Absolutely—for the better. Automation may take over repetitive chores, but judgment, empathy and local knowledge remain irreplaceable. AI can count pigs; it can’t feel if a pen “just doesn’t look right.”
A Leadership Moment
AI adoption isn’t a technician’s job, it’s a leadership responsibility. Whether you’re running 200 sows or 20,000, the question is no longer if AI will affect you, but how fast you’ll adapt.
Start small. Learn daily. Share results with your neighbors. Pig farmers are practical people; they won’t believe the hype until they see it work. But once they do, adoption will spread quickly—because efficiency, health and welfare all improve together.
One participant in our AI-in-Agrifood study said, “AI will not replace humans. But humans using AI will replace those who don’t.”
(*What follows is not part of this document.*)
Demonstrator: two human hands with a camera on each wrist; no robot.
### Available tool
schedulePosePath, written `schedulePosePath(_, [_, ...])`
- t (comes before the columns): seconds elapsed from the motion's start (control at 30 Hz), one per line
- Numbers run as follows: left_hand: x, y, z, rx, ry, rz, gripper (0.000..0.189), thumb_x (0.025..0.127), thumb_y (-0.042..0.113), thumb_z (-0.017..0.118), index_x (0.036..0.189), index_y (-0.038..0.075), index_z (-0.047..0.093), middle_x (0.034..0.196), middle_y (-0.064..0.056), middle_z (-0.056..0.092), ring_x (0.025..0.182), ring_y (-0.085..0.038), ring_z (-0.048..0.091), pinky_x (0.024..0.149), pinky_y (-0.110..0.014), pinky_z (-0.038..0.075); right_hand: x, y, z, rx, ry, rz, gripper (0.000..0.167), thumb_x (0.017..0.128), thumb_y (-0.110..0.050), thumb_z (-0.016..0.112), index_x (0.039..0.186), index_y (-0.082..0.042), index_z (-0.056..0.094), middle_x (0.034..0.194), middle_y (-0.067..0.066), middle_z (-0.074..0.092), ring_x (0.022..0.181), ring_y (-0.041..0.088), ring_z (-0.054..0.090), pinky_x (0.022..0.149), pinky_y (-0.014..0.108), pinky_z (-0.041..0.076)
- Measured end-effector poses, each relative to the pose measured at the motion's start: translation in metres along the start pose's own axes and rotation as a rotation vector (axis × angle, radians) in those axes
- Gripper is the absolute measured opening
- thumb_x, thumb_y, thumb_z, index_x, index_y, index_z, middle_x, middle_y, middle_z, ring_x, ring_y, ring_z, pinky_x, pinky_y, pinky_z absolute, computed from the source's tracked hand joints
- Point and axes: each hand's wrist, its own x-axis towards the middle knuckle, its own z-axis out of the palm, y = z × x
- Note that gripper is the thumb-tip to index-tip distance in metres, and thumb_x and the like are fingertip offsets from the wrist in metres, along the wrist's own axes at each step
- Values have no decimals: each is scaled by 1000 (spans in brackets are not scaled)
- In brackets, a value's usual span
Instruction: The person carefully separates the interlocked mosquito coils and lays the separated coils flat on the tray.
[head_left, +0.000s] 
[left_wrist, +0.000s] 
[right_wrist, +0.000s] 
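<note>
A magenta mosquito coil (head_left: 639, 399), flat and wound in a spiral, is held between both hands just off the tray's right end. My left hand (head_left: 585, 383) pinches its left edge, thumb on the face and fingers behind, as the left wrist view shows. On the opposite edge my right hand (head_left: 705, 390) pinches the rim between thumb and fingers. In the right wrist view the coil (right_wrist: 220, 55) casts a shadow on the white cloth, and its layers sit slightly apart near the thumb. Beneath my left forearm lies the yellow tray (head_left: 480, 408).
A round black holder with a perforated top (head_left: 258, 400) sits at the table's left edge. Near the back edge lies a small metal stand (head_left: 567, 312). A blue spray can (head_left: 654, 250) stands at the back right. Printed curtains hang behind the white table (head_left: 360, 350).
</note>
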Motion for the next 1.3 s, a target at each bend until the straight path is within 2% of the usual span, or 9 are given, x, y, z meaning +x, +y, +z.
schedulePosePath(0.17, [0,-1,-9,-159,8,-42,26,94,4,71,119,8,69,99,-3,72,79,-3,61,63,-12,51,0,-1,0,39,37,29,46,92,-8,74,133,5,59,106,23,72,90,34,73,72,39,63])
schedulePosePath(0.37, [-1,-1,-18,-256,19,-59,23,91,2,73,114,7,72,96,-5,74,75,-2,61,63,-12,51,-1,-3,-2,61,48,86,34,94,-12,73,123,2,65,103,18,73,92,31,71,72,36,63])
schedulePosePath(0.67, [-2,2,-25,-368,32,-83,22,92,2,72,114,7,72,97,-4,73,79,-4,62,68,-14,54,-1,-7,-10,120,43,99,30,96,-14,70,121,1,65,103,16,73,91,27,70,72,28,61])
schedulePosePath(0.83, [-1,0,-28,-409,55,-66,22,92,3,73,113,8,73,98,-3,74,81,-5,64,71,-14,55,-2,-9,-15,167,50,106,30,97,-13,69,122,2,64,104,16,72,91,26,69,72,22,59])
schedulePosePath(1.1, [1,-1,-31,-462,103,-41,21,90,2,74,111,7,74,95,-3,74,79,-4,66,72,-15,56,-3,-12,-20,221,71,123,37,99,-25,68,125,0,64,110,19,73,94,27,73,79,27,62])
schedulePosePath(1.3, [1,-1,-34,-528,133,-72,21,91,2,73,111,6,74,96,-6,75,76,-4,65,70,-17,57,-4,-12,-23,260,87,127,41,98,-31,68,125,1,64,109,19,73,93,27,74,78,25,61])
Bottom Line: It’s like Electricity
Treat AI like electricity—foundational, ubiquitous and non-optional. ChatGPT and similar tools are already becoming digital assistants for feed, health and finance decisions.
The next revolution in pork production won’t come from a new antibiotic or crate design—it will come from information. Every squeal, step and sip of water is data. When analyzed well, that data can tell you what your pigs need before they do.
The race is on. Don’t over-plan. Start acting and learning. Your pigs, your people and your profits will thank you.